Papua New Guinea uses the Papua New Guinean Kina (PGK), a floating currency. Exchange rates vary and are best checked in advance. USD and AUD are the most easily exchangeable foreign currencies. BSP (Bank South Pacific) is the largest bank with the widest branch network. ANZ, Westpac, and Kina Bank are also present in major cities. Jackson's International Airport in Port Moresby has exchange facilities. EUR can be exchanged in Port Moresby but is less commonly accepted — bring USD or AUD. Currency exchange is unavailable in rural areas, Highland villages, and island communities outside major towns.

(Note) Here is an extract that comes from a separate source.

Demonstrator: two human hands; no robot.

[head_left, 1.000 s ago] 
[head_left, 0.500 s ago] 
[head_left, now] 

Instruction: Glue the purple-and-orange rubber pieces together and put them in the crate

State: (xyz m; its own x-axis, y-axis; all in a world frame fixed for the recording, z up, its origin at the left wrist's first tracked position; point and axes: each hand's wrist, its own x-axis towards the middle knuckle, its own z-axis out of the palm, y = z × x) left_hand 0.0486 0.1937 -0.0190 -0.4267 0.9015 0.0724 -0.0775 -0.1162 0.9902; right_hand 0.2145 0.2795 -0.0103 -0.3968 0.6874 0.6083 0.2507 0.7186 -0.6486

ATMs primarily in Port Moresby and Lae — BSP, ANZ, Westpac, Kina Bank ATMs in Port Moresby (Vision City, Harbour City), Lae, Mount Hagen, Madang, Goroka; unreliable or absent in Highland villages, outer islands, Sepik, Milne Bay; withdraw PGK in Port Moresby or Lae before travelling to rural or island areas; Visa and Mastercard accepted

ATMs in Papua New Guinea are primarily concentrated in Port Moresby and the major provincial cities. BSP has the largest ATM network, followed by ANZ, Westpac, and Kina Bank. In Port Moresby, ATMs are at Vision City Mall, Harbour City, and major BSP branches. Lae, Mount Hagen, Madang, and Goroka have ATMs but with less density. Highland villages, Sepik River region, Milne Bay island chain (Trobriand Islands), and remote areas have no ATMs. Withdraw sufficient PGK in Port Moresby before any travel to rural, Highland, or island destinations. Network outages can affect ATM availability even in cities.

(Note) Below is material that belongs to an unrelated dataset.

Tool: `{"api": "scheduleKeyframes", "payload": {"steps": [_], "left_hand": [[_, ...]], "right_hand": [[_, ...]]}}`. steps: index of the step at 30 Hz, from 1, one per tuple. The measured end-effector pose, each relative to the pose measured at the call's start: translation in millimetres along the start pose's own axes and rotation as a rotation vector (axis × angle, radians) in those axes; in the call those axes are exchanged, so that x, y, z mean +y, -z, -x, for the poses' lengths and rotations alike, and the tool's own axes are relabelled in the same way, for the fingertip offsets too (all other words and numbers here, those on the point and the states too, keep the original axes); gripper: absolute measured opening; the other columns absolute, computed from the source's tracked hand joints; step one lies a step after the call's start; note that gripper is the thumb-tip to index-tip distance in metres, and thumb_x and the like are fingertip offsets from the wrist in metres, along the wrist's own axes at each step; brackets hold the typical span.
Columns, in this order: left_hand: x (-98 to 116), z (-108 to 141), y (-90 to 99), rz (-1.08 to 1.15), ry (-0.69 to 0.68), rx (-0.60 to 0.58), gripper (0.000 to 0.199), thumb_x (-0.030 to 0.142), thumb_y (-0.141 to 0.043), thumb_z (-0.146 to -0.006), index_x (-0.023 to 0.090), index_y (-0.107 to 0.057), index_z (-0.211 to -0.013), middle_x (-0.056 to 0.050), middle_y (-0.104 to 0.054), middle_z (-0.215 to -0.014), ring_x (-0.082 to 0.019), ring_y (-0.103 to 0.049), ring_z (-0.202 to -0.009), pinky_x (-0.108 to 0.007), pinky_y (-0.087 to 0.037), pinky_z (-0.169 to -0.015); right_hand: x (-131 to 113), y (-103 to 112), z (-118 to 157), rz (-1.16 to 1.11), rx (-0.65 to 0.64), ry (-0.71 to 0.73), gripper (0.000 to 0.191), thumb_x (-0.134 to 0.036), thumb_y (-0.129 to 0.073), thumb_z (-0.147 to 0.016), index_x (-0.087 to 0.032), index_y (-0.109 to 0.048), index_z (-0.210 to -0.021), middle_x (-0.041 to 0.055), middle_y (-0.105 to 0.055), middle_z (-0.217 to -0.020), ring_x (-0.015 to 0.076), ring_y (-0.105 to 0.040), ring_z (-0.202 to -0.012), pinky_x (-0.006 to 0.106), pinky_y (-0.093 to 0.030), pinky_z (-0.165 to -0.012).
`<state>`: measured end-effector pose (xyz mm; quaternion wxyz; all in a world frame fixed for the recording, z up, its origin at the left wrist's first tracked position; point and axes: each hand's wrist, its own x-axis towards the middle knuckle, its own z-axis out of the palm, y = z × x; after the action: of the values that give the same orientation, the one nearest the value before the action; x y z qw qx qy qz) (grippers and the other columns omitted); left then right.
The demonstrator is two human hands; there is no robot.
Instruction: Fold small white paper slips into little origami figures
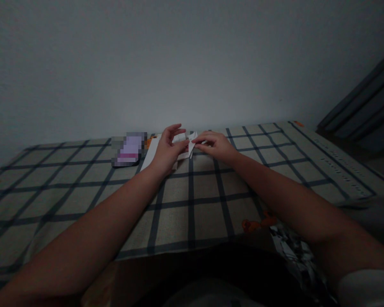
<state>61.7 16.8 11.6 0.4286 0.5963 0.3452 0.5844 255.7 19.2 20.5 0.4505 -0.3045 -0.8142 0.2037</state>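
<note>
Paper (pixel 191 147) — matt; tablecloth (pixel 208 221) — matt cloth

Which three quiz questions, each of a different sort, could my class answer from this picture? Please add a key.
1. What do the left hand and right hand both have at their fingertips?
A) a cup
B) white paper
C) a pen

2. True or false: the blurred purple item lies to the left of the left hand.

3. Fill in: the cloth under the hands has a dark-lined ____ pattern.

Key: 1. B; 2. True; 3. checked.
</note>
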Motion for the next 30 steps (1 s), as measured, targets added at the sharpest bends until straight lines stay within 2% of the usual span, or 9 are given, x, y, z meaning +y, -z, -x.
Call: {"api": "scheduleKeyframes", "payload": {"steps": [2, 6, 12, 17, 24, 27, 30], "left_hand": [[1.1, 0.4, 1.1, -0.038, -0.065, -0.048, 0.056, 0.021, -0.074, -0.07, 0.026, -0.051, -0.121, -0.007, -0.06, -0.126, -0.012, -0.065, -0.079, -0.028, -0.056, -0.072], [3.5, 1.7, 1.6, -0.086, -0.153, -0.181, 0.053, 0.02, -0.072, -0.073, 0.023, -0.051, -0.121, -0.004, -0.068, -0.1, -0.014, -0.066, -0.085, -0.031, -0.053, -0.085], [3.8, 1.2, 1.9, -0.102, -0.189, -0.172, 0.05, 0.019, -0.073, -0.073, 0.022, -0.052, -0.118, -0.002, -0.07, -0.095, -0.015, -0.067, -0.093, -0.034, -0.05, -0.092], [3.9, 0.6, 2.5, -0.09, -0.191, -0.146, 0.047, 0.021, -0.075, -0.074, 0.022, -0.054, -0.116, -0.002, -0.071, -0.092, -0.016, -0.069, -0.091, -0.033, -0.051, -0.089], [-1.2, 0.4, 1.8, -0.146, -0.187, -0.082, 0.041, 0.029, -0.077, -0.074, 0.022, -0.057, -0.109, -0.001, -0.069, -0.084, -0.016, -0.068, -0.083, -0.031, -0.053, -0.08], [-1.9, 0.8, 1.4, -0.219, -0.184, -0.027, 0.041, 0.032, -0.08, -0.071, 0.022, -0.058, -0.104, -0.001, -0.066, -0.09, -0.014, -0.066, -0.077, -0.027, -0.053, -0.073], [0.3, 2.3, 1.6, -0.279, -0.097, -0.018, 0.038, 0.04, -0.078, -0.073, 0.021, -0.057, -0.099, 0.001, -0.062, -0.087, -0.012, -0.062, -0.064, -0.026, -0.051, -0.06]], "right_hand": [[-0.6, 0.0, -0.2, -0.04, 0.012, -0.023, 0.018, -0.031, -0.065, -0.084, -0.02, -0.076, -0.093, 0.0067, -0.072, -0.096, 0.0184, -0.064, -0.09, 0.03, -0.05, -0.077], [-0.1, -1.0, -0.5, -0.152, 0.044, -0.104, 0.021, -0.035, -0.067, -0.082, -0.018, -0.074, -0.093, 0.0067, -0.072, -0.095, 0.0178, -0.064, -0.089, 0.03, -0.05, -0.079], [3.5, -2.2, -0.9, -0.272, 0.021, -0.171, 0.023, -0.034, -0.069, -0.078, -0.017, -0.072, -0.094, 0.0061, -0.071, -0.093, 0.0161, -0.063, -0.084, 0.03, -0.05, -0.078], [2.7, -1.9, -0.9, -0.308, 0.009, -0.173, 0.025, -0.036, -0.069, -0.079, -0.016, -0.072, -0.094, 0.005, -0.07, -0.09, 0.0143, -0.062, -0.079, 0.029, -0.05, -0.076], [0.6, -2.7, -0.2, -0.239, 0.037, -0.167, 0.03, -0.045, -0.067, -0.082, -0.016, -0.07, -0.082, 0.0022, -0.066, -0.075, 0.0137, -0.058, -0.072, 0.027, -0.046, -0.069], [2.0, -3.5, -0.4, -0.23, 0.047, -0.165, 0.03, -0.045, -0.067, -0.082, -0.016, -0.071, -0.083, 0.0025, -0.066, -0.076, 0.0137, -0.059, -0.072, 0.027, -0.045, -0.069], [4.1, -4.0, -0.8, -0.208, 0.06, -0.153, 0.029, -0.044, -0.067, -0.083, -0.016, -0.071, -0.086, 0.0033, -0.068, -0.08, 0.0137, -0.059, -0.073, 0.027, -0.045, -0.07]]}}
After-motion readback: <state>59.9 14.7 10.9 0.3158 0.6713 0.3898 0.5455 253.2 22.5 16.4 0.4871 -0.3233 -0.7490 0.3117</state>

Limited card acceptance — Visa and Mastercard at major Port Moresby hotels (Airways Hotel, Holiday Inn, Hilton), top restaurants, Vision City Mall; Apple Pay not available; Google Pay not available; cash PGK essential throughout the country outside five-star hotels; cash only in rural areas, Highlands, islands, and markets

Card acceptance in Papua New Guinea is very limited. Visa and Mastercard are accepted at a small number of international hotels in Port Moresby (Airways Hotel, Holiday Inn, Hilton, Crowne Plaza), some upscale restaurants in the CBD, and major supermarkets. Vision City Mall and Harbour City have some card-accepting retailers. Apple Pay and Google Pay are not available in Papua New Guinea. Outside these limited venues, PGK cash is the only accepted payment method throughout the country — in markets, local restaurants, guesthouses, taxis, provincial cities, Highlands, islands, and villages.

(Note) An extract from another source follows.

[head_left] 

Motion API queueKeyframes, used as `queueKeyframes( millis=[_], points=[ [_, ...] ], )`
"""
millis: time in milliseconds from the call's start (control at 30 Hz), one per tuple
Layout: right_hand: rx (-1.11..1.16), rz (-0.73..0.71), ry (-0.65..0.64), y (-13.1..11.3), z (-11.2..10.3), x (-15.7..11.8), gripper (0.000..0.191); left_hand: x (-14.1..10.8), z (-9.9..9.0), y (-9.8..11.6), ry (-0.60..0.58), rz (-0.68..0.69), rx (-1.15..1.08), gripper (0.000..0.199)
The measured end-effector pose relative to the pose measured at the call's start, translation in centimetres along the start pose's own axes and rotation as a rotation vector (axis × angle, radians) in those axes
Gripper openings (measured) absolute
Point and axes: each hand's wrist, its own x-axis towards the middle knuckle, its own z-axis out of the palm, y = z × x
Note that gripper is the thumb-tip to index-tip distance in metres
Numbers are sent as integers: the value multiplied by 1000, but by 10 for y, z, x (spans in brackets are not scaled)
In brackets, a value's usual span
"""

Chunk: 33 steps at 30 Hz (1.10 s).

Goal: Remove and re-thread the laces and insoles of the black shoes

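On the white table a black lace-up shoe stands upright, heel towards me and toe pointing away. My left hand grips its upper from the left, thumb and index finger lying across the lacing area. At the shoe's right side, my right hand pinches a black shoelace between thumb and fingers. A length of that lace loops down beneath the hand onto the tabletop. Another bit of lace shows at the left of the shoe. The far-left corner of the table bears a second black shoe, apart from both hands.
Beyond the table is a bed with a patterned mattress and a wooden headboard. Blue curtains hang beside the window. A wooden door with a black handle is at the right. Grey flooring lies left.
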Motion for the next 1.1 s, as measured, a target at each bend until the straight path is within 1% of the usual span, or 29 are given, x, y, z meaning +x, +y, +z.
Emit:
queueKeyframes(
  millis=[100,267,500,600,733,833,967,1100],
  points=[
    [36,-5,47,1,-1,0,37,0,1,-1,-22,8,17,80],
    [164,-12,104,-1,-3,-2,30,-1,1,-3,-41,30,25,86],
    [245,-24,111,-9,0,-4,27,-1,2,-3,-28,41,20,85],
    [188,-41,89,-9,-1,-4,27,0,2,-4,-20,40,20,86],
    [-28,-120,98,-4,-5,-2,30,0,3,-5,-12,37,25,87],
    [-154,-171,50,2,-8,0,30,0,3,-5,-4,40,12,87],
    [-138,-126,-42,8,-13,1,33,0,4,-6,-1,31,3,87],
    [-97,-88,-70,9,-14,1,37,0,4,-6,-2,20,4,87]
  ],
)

Expensive for international standards: mid-range Port Moresby hotel PGK 400–900/night (USD 100–225); budget guesthouse in Highlands PGK 80–200/night; local market meal PGK 5–15; dive resort Milne Bay/Kimbe Bay USD 250–500/day all-inclusive; tipping not traditional but USD 1–2 for guides is appreciated; carry large amounts of PGK for rural travel

Papua New Guinea is expensive by regional standards, with prices driven by import costs and limited infrastructure. Mid-range hotel in Port Moresby (e.g., Crowne Plaza): PGK 400–900/night (USD 100–225). Budget guesthouse in Highlands towns: PGK 80–200/night (USD 20–50). Local market meal (rice and vegetables): PGK 5–15. Restaurant main course in Port Moresby: PGK 80–200. Cold beer at a hotel bar: PGK 15–25. Live-aboard dive resort in Kimbe Bay or Milne Bay: USD 250–500/day (all-inclusive — many quote in USD). Tipping is not a traditional part of PNG culture but USD 1–2 for guides or drivers is increasingly appreciated. Always carry cash for travel outside Port Moresby.

Note: Always check current exchange rates before traveling. Currency exchange is available at airports, banks, and authorized money changers.